“It looks like Damien Echols finally killed someone.”


These three young boys were found brutally murdered.  When police speculated about the assailant, the juvenile probation officer assisting at the scene said a local teenager, Damien Echols, was “capable” of committing the murders, stating “it looks like Damien Echols finally killed someone.”

That was pretty much all it took.  The small town West Memphis investigators saw these hogtied, partially mutilated young bodies, and they instantly assumed it was the work of a satanist cult.  Because Echols listened to bands like Metallica, and because he had been involved in some petty crimes, the police centered their investigation on him, and, eventually, his two friends Jessie Misskelley and Charles Baldwin.

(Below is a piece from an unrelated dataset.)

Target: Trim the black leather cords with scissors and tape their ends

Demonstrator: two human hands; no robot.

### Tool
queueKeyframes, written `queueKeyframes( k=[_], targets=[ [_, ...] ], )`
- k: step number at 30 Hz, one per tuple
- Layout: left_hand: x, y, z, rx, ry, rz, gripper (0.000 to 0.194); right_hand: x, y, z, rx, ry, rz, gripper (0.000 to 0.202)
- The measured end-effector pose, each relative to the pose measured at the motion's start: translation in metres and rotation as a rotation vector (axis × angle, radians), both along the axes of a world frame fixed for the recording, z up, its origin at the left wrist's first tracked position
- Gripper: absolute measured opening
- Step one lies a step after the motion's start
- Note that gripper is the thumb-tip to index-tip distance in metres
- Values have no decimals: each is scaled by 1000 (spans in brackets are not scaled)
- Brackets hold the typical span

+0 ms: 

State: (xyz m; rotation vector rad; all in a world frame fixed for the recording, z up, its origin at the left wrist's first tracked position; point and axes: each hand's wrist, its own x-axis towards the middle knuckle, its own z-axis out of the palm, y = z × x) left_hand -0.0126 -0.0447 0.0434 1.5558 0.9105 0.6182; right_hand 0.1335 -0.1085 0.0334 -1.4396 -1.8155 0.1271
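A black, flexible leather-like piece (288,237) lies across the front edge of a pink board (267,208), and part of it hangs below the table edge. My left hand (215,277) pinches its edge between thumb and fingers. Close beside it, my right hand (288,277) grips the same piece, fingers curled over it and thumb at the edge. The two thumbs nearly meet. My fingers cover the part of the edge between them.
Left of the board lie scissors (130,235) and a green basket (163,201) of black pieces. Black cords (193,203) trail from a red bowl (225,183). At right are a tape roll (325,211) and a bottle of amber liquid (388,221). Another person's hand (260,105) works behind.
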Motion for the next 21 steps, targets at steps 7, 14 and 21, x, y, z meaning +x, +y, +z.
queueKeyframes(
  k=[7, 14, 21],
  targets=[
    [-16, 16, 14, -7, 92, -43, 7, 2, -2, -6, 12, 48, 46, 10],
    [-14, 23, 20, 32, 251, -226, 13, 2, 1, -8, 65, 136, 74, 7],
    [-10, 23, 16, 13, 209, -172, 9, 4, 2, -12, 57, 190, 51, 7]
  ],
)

John Douglas, a former FBI agent who now profiles violent criminals for law enforcement says that, in reality, the eight-year-old victims were not killed by three unsophisticated teenagers, but rather by a single assailant who was almost certainly a grown man with a violent past.  The actual killer would have had a violent past, and a very personal reason for killing these boys.

In other words, this crime was not committed by a satanic cult of teenagers,  but rather by a single disturbed man who knew these boys and had a personal reason for degrading them as well as killing them.

The West Memphis Three spent nearly twenty years in jail before three HBO documentaries over the course of 15 years produced a staggering amount of evidence indicating the trio’s innocence.  A new documentary called West of Memphis is separate from those other, previous documentaries, but it condenses the entire story into one film that acts as another huge data point in the growing mountain of cases that suggest our justice system is broken and desperately in need of reform.